Michael Papio, a Boccacio scholar at the University of Massachusetts, Amherst and Editor-in-Chief of the open access journal Heliotropia, has written a great article drawing on his experience co-founding an open access Boccacio Studies e-journal to examine the challenges ( and possibilities) of e-publishing in the Humanities.
The article itself was published in an Open Access journal. Well worth a look.
M. Papio, Reflections on Heliotropia and the Future of E-journal Publishing in the Humanities, Storicamente, 4 (2008), http://www.storicamente.org/02_tecnostoria/filologia_digitale/papio.html
May 15, 2008
A literary criticism bonanza just for you
Literature Criticism Online (trial) through June 11th
For the next month the Library will have a trial subscription to the Literature Criticism Online database. The trial allows you to explore the extensive fulltext resources of Gale’s ten major literary criticism series. While selected content from each series is available online to the Drexel community in the related database Literature Resource Center, and Hagarty Library has partial runs of four of the ten series in our Reference collection, the LCO offers the fulltext access to the complete backfile of each series.
The database includes the Contemporary Literary Criticism, Twentieth-Century Literary Criticism, Nineteenth-Century Literature Criticism, Literature Criticism from 14001800, Shakespearean Criticism, Classical and Medieval Literature Criticism, Poetry Criticism, Short Story Criticism, Drama Criticism, and Children’s Literature Review.
Of course, as with all of our database trials, I am very interested in hearing your response to this resource.
April 29, 2008
Derrida, Foucault, Bakhtin? Oh my!
The Johns Hopkins Guide to Literary Theory and Criticism
Do those names sound familiar? Have you seen them mentioned in a journal article or heard them mentioned in a class? Want to know about their contribution to literary theory? Are you a student in History, Anthropology, Philosophy, or Political Science and are hearing about critical theory for the first time?
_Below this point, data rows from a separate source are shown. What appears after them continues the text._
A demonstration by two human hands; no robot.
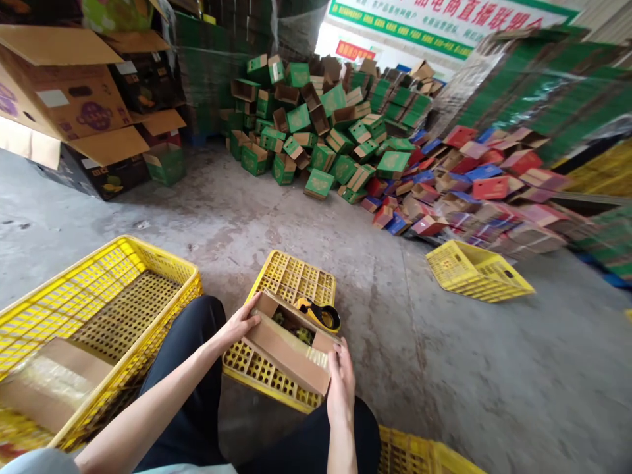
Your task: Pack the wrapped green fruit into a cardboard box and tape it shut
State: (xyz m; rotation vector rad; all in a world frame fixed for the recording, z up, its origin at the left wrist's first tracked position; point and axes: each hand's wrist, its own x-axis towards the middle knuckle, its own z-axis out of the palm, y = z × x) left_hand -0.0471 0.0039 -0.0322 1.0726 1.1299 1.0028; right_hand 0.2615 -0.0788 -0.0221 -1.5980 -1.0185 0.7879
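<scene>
Cardboard box [289, 349] btwn L grip [239, 323] & R grip [342, 380], both part-curled, holding opp. ends.

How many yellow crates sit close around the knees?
3: one crate beside the left knee, one in front beneath the carton, one cut off at bottom right. More may be hidden.

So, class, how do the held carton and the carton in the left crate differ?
The left hand and right hand hold the held carton; the crated carton lies in the yellow crate, untouched. The held carton's opening shows green contents; the crated carton shows no opening. Both are brown with shiny tape.
</scene>
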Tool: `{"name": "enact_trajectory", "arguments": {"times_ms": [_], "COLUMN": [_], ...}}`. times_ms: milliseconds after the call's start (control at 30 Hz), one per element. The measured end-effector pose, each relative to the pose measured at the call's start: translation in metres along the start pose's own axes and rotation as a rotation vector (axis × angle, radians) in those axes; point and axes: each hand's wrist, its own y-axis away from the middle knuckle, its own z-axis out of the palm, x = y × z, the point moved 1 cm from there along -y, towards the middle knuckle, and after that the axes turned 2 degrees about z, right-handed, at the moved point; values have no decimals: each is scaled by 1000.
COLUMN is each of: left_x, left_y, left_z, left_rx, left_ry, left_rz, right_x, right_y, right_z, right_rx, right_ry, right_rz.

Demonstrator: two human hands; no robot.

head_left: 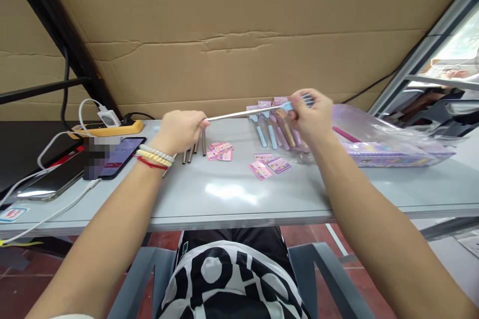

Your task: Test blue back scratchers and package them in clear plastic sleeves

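Observation:
My left hand (180,131) pinches one end of a thin metal rod (243,112) held level above the grey table (239,194). My right hand (311,113) grips the rod's other end, which carries a light blue handle (288,106). Several short metal tubes (195,148) lie on the table under my left hand. Pink sticker cards (220,151) and a second group of cards (268,164) lie in the middle. Below my right hand is a row of blue and purple handled pieces (275,129).
A clear plastic bag with a purple box (389,152) lies right of my hands. At left are a phone (119,155), a second dark phone (52,182), white cables and a yellow power strip (108,128). A cardboard wall (239,35) backs the table.

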Motion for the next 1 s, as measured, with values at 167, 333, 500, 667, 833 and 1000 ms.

If so, or if you have other questions about literary theory, then this is the resource for you.
The Johns Hopkins Guide to Literary Theory and Criticism includes more than 240 entries written by 275 experts that help explain the ideas of the major theories and theorists. It also includes entries on historical developments in criticism and the many influential schools and movements. This is an important tool for anyone getting started with critical theory. This title is updated annually.
March 5, 2008
Reading up on the history of ethics?
Studies in the History of Ethics
This is a free, peer-reviewed e-journal that strives to “contribute to the philosophical understanding of perennial problems within ethics.” Many issues follow the symposia format with articles addressing a central theme. In addition to the journal itself, the site includes a detailed Links section with information about philosophy conferences, calls for papers, and links to major research resources.
Well worth a look.
We're all allowed a little literary fun now and again
Ok, so this isn’t really a research tool, or any other kind of tool for that matter, but is very funny. Funny in an English major kind of way. And how often do you get to practice your Middle English?
Of course this website is not just fun and games. Links to real life Chaucer, Middle English, and medieval literature web resources are provided as well.
March 3, 2008
Goals
So, welcome to my new Humanities blog! This will hopefully become an outlet for me to let you know about new resources for the humanities available to Drexel University students. Some of these will be library resources like new databases or books and journals. Some of what I will be writing about will be interesting websites available to everyone over the internet. And sometimes I will write about new tools and techniques that could help you interact with humanities information in a new way.
I welcome comments, tips and suggestions and am especially interested in hearing what tools and resources you find most helpful.